Ich gebe zu, dass ich von Anfang an nach Signalen dafür suchte, dass dies die letzte Berlinale unter der Leitung von Moritz de Hadeln sein würde. Aber dass es so dicke kam, hat mich dann doch gewundert. "Pfusch beim Druck der Berlinale-Broschüre", wurde bereits vier Tage vor Festival-Eröffnung gemeldet: Auf dem offiziellen Programmheft, das in 100 000 Exemplaren in der ganzen Stadt verteilt wurde, fehlte das Berlinale-Signet.

Seit Freud ist es Allgemeingut: Fehler sind die Sprache des Unbewussten. Anders gesagt: Es gibt gar keine "Fehler"; man braucht nur manchmal etwas länger, bis man dahinterkommt, warum man getan hat, was man tat. Ich vermute also, dass wem auch immer dieser "Fehler" unterlief nur das (wieder) sichtbar machte, was Moritz de Hadeln und sein treuer Graphiker Volker Noth eigentlich zum Ausdruck bringen wollten.

Mit Werbung fürs Kino hat das diesjährige Berlinale-Plakat nämlich nur noch am Rande zu tun. In der oberen Bildhälfte rast von rechts ein roter Schnellzug ins Bild; aus der unteren Hälfte kommt uns der Unterleib eines Radfahrers entgegen. Und genau in der Mitte prangt ein knallrotes Stoppschild. Um diese ziemlich brutale Collage zu entschlüsseln, müssen wir in den April letzten Jahres zurückblenden: De Hadeln Co. hatten eben den logistisch komplexen Umzug der Berlinale an den Potsdamer Platz mit Bravour absolviert. Sie wähnten sich fest im Sattel, in vollem Galopp neuen Besucherrekorden entgegen - da knallt ihnen Michael Naumann die rote Kelle vors Gesicht. Kündigung; de Hadeln soll es aus der Zeitung erfahren haben, bevor ihn Naumanns Brief erreichte. Der hatte freilich nur kaltschnäuzig den einen vorzeitigen Kündigungstermin genutzt, den der bis 2003 laufende Vertrag des Festivaldirektors vorsah. Denn Naumann mochte de Hadeln nicht. Und hat bald gemerkt, dass viele ihn nicht mögen. Hinter den Kulissen engagierte er Dieter Kosslick als Nachfolger - und stellte de Hadeln den Stuhl vor die Tür: Stopp!
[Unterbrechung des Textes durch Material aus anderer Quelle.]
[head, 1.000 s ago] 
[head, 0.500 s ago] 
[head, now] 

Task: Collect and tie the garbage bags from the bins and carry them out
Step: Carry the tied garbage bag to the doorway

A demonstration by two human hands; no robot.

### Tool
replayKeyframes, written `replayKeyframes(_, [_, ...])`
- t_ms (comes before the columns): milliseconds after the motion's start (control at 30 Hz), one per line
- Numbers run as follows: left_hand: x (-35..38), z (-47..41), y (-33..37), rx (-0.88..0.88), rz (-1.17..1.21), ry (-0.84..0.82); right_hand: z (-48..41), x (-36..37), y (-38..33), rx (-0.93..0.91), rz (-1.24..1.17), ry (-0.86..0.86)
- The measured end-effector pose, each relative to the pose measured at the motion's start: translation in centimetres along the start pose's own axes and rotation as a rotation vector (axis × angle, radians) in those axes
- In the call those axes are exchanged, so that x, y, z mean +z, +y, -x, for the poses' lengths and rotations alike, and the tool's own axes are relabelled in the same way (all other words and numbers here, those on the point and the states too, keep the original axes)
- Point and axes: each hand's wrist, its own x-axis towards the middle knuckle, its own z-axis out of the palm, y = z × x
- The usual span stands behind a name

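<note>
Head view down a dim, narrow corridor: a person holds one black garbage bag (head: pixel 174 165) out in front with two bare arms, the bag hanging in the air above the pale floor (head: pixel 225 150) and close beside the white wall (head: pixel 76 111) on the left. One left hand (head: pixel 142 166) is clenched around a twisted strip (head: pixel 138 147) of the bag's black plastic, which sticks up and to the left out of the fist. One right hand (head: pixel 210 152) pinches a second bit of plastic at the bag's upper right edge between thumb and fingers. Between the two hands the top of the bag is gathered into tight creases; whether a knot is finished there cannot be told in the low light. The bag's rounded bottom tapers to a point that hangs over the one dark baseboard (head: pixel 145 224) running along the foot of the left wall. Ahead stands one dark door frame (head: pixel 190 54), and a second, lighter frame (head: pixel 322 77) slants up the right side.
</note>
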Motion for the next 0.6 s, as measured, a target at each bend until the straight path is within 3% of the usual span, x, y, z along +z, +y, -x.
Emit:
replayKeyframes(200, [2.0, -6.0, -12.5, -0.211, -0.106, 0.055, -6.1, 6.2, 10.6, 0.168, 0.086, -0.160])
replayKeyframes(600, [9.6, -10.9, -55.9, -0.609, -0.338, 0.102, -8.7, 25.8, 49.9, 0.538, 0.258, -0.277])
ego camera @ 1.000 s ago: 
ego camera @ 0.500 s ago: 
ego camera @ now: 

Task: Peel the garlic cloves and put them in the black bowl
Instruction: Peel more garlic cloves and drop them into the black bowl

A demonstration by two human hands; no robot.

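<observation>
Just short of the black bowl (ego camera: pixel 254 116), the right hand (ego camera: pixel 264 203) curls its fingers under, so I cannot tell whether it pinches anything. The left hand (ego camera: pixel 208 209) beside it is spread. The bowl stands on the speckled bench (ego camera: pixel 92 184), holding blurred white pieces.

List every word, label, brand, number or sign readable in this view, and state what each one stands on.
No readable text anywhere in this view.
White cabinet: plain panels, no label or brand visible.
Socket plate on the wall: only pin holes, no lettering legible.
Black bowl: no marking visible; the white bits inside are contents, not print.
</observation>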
In zwanzig Jahren, auf dann historischen Fernseh-Ausschnitten, wird Moritz de Hadeln ziemlich fremd und out of this world wirken: ein bisschen wie Ludwig Erhard. Und unsere Kinder werden sich wundern, wie damals ein Mann über 20 Jahre lang Berlinale-Chef sein durfte, der sich so unbeholfen bewegte, so unglücklich dreinschaute und auf deutsch nicht einen grammatikalisch korrekten Satz zustande brachte.

Der Anfang und das Ende einer Erzählung sind die privilegierten Augenblicke. An den Schluss hat de Hadeln die Wiederaufführung eines unbestrittenen Glanzstücks der jüngeren Filmgeschichte gesetzt: 2001: Odyssee im Weltraum von Stanley Kubrick. Er weiß, was ein guter Film ist; wer daran noch zweifelt, sollte sich Moritz's Favorites anschauen - die Sonderschau seiner Lieblingsfilme. Man hätte also erwarten dürfen, dass de Hadeln auch für die Eröffnung einen Film wählt, auf den er große Stücke hält: Letztes Jahr war das The Million-Dollar-Hotel von Wim Wenders, in diesem Jahr war es Duell - Enemy at the Gates von Jean-Jacques Annaud, mit 180 Millionen DM die teuerste europäische Produktion aller Zeiten. Wie dem auch sei: Mit dieser Platzierung hat er den Film jedenfalls ganz vorn an die Rampe, ins Scheinwerferlicht geschoben - und ihm damit, publizistisch und imagepolitisch, den Todesstoß versetzt.

Duell: So etwas platt und dumm Erzähltes hatte man, da waren sich Publikum und schreibende Zunft auf Anhieb einig, schon lange nicht mehr gesehen. Stalingrad auf den Nenner eines Duells zweier Schießkünstler herunterzubringen, das lud ein zu publizistischen Schlachtfesten.

Jedes Desaster hat sein Gutes: Es reinigt die Luft. Wenn's gut geht, markiert die publizistische Beerdigung von Duell den Anfang vom Ende eines ganzen Genres: des Kriegsfilms. Bislang galt der im Filmgeschäft als sichere Nummer. Man musste nur genug Geld ausgeben: genügend Panzer auffahren, Gebäude in die Luft sprengen, Blut spritzen lassen.

Doch damit scheint es ein Ende zu haben: Es hat ganz offenbar, jedenfalls in unseren Breiten, eine Art mentaler Abrüstung stattgefunden. Krieg als Kino-Unterhaltung jedenfalls scheint passé. Wenn Duell nun auch in den Kinos Schiffbruch erleidet, könnte er den Kriegsfilm, den deutschen und westeuropäischen jedenfalls, mit ins Grab nehmen.

Vielleicht ist es das, was de Hadeln zum Abschied erreichen wollte. Jedenfalls ist es das, was er damit bewirkt haben könnte. Und die Wahrheit dessen, was man will, ist: was man tut. In diesem Sinne: Respekt, lieber Moritz, und vielen Dank!